Problem: Could you state how many lines of the material hold "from"? Include nothing beyond the number.

Dataset records:
══════════════════════════════

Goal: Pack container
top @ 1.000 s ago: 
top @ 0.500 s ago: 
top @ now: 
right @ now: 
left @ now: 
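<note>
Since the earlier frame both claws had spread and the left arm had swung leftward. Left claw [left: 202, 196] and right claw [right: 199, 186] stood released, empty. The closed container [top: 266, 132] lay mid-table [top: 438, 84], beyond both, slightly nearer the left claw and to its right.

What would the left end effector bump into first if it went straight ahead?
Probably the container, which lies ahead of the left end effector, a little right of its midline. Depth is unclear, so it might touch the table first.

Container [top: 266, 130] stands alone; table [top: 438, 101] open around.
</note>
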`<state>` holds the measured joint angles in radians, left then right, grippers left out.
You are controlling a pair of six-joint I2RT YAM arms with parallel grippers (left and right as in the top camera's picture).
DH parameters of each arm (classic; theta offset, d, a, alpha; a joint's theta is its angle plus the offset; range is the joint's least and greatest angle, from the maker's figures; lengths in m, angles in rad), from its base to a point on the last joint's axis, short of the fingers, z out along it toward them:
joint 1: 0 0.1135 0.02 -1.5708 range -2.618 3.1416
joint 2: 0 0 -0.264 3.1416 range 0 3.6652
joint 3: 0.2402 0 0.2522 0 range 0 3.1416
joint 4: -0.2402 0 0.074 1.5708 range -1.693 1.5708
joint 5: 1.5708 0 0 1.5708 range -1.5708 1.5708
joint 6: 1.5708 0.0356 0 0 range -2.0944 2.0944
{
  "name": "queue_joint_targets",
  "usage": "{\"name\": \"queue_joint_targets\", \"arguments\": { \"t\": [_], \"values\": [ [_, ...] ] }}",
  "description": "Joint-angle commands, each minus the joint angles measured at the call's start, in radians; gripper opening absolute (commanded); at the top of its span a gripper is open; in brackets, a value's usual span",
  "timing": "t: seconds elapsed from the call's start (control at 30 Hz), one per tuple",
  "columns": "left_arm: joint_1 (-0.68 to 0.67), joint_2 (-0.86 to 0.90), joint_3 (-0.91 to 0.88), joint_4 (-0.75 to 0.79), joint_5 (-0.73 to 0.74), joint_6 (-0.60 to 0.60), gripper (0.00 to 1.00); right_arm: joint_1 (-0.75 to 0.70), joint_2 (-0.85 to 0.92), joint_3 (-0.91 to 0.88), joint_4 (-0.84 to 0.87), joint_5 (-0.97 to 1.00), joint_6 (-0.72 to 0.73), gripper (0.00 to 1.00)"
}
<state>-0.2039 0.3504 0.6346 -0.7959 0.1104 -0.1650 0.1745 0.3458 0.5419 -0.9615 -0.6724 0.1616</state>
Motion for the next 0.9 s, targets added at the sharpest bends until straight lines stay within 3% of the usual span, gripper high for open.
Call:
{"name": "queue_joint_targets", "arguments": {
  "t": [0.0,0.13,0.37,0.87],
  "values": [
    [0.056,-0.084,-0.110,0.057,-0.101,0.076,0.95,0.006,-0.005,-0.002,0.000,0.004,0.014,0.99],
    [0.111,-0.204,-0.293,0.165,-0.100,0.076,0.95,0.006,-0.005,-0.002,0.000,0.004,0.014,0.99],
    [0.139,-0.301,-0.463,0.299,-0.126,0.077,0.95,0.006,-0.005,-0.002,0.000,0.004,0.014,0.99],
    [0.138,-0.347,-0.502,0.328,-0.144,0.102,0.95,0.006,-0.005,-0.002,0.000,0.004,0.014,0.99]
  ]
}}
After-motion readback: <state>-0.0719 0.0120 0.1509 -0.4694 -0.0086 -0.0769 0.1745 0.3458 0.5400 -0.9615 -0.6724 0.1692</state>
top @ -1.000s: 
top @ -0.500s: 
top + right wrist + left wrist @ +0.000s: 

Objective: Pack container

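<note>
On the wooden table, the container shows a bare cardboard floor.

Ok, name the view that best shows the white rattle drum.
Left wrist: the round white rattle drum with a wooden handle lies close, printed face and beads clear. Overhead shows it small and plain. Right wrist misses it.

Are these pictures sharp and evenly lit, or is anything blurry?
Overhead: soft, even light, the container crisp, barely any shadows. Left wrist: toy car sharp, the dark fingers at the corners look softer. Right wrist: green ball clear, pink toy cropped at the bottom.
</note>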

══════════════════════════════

Exercise answer: 2